>>>>
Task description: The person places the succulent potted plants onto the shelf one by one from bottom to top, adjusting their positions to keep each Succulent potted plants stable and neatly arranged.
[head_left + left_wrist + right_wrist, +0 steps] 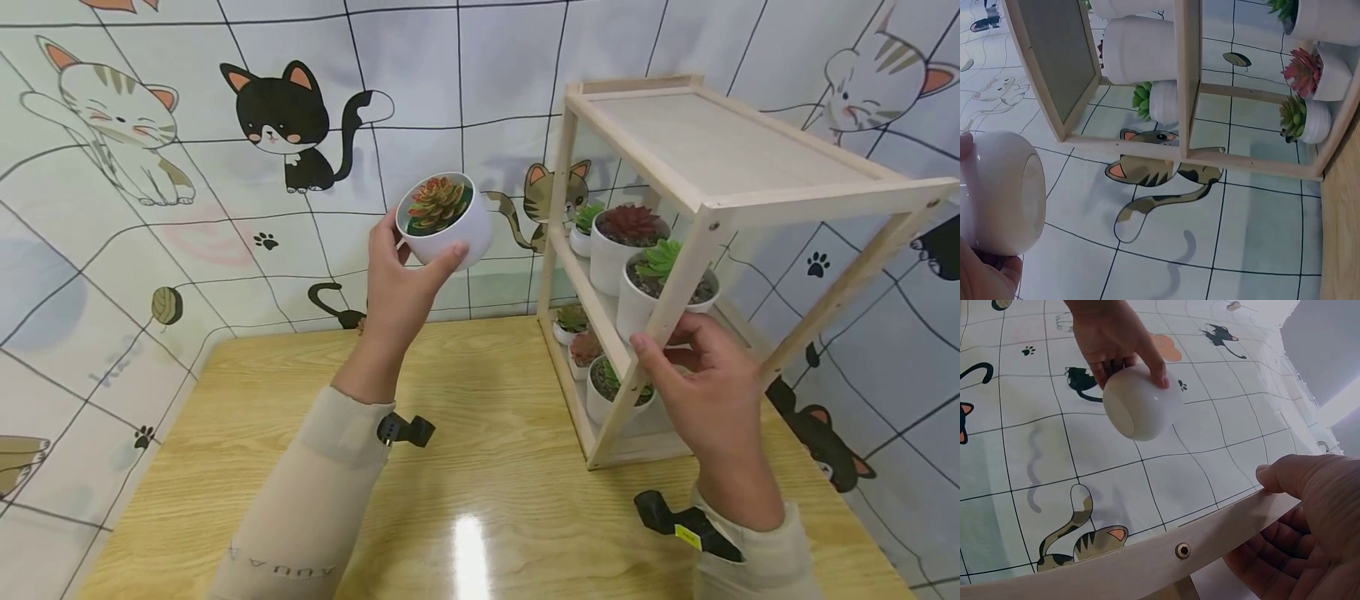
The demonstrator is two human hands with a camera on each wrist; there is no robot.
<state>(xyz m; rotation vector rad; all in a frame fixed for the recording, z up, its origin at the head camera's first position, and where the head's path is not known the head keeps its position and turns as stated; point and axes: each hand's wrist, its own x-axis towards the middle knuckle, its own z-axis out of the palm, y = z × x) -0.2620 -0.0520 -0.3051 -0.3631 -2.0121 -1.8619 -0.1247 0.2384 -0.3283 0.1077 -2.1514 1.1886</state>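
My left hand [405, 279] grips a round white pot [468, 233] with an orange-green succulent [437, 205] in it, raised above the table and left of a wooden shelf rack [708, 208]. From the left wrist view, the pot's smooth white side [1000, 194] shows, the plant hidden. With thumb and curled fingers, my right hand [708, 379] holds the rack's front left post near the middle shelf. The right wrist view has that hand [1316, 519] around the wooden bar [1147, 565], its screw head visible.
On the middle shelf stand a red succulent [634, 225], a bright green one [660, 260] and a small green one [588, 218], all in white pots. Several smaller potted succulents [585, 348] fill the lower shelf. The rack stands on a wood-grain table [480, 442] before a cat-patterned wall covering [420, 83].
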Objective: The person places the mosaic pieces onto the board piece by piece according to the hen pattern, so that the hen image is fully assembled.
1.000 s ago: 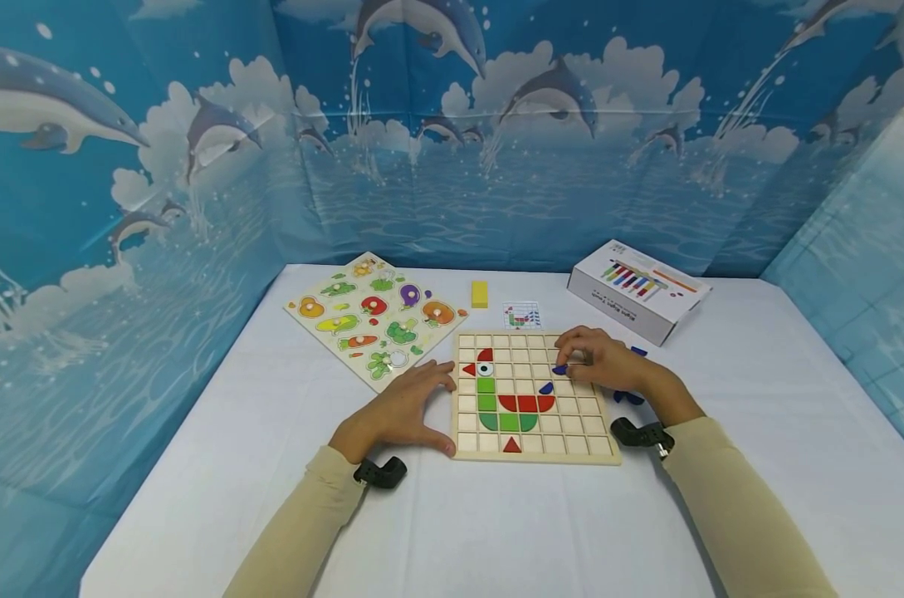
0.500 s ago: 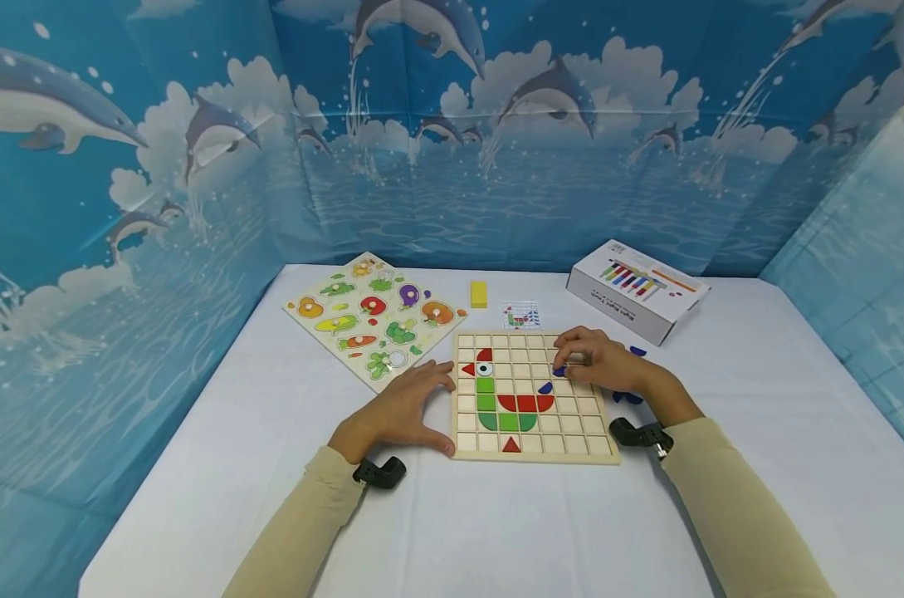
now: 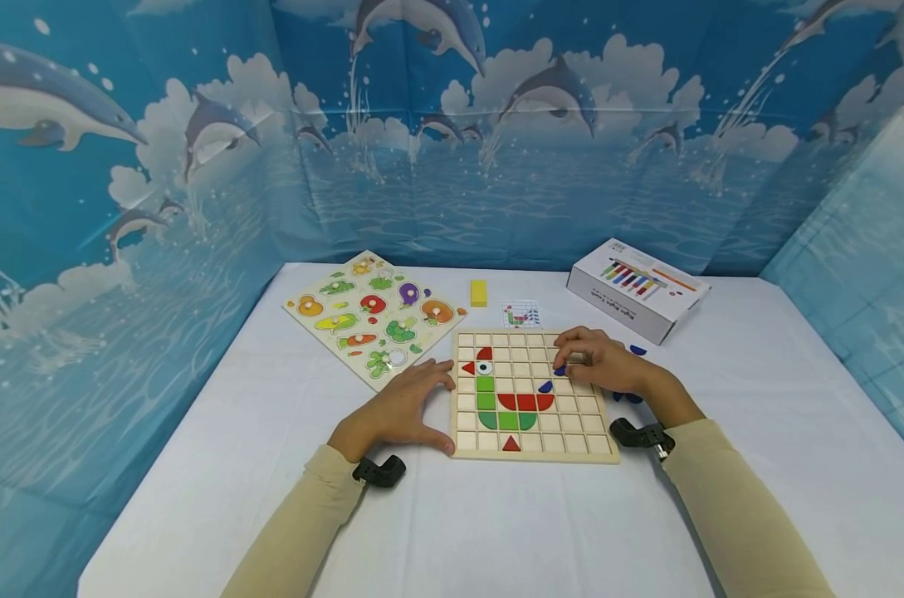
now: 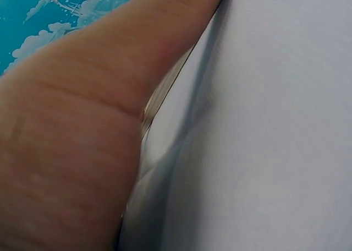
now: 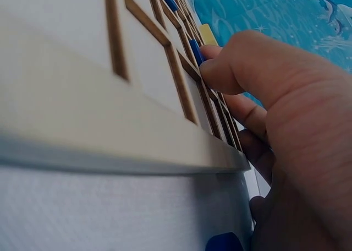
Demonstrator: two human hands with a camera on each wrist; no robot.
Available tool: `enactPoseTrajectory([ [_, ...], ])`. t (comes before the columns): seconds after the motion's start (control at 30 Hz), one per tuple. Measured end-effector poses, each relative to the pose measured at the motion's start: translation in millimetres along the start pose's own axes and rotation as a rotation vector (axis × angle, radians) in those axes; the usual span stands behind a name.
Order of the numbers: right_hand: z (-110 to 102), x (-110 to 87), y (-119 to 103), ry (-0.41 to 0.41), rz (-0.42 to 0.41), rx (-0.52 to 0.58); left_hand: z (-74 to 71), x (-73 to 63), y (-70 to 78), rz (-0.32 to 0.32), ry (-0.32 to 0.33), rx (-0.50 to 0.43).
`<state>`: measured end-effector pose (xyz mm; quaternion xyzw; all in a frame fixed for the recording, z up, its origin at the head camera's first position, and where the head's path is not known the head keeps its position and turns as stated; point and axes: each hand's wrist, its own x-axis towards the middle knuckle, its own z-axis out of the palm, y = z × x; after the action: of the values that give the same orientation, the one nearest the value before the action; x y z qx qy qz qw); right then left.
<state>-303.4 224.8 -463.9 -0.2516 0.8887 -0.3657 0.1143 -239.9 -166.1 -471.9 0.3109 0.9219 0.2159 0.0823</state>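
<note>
A wooden grid board (image 3: 574,422) lies on the white table, with red, green and blue pieces making a bird-like figure and an eye tile (image 3: 485,368) at its head. My right hand (image 3: 603,362) reaches over the board's right part and pinches a small blue half-round piece (image 5: 196,52) between thumb and fingertips, down at the grid cells. Diagonally below that piece sits another blue half-round piece (image 3: 545,387). Along the board's left edge my left hand (image 3: 401,409) is spread, its thumb near the lower corner and its fingertips at the upper side. The left wrist view shows mostly thumb and tablecloth.
Several loose blue pieces (image 3: 634,399) lie right of the board, partly behind the right wrist. Beyond the board are a pattern card (image 3: 521,315), a yellow block (image 3: 479,293) and a white box (image 3: 638,291). A vegetable puzzle board (image 3: 369,311) stands at back left.
Hardly anything differs. The right hand stays over the same cell with the blue half-round piece, and the left hand keeps its place at the board's edge.
</note>
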Motion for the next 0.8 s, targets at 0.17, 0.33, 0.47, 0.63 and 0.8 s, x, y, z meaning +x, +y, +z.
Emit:
enactPoseTrajectory([
  [0.17,-0.1,0.3,-1.1,0.003,-0.010,0.001,0.4,0.5,-0.3,-0.009,-0.003,0.001],
  [0.33,0.5,0.4,-0.8,0.006,-0.015,-0.005,1.0,0.9,-1.3,-0.009,-0.001,0.006],
  [0.47,1.0,0.0,-0.5,0.009,-0.019,-0.008,0.9,0.6,-1.3,-0.003,0.000,0.006],
  [0.63,1.3,-1.1,-0.6,0.009,-0.023,-0.005,1.2,0.7,-1.5,-0.003,-0.001,0.009],
  [0.8,0.7,-1.7,-0.1,0.009,-0.023,-0.002,0.9,0.5,-0.5,-0.003,0.002,0.002],
])
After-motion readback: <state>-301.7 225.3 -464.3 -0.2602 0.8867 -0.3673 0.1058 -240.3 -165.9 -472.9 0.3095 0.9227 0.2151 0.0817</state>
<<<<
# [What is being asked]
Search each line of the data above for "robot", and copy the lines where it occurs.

# [Completed exercise]
The demonstrator is two human hands with a camera on each wrist; there is no robot.
Demonstrator: two human hands with a camera on each wrist; no robot.

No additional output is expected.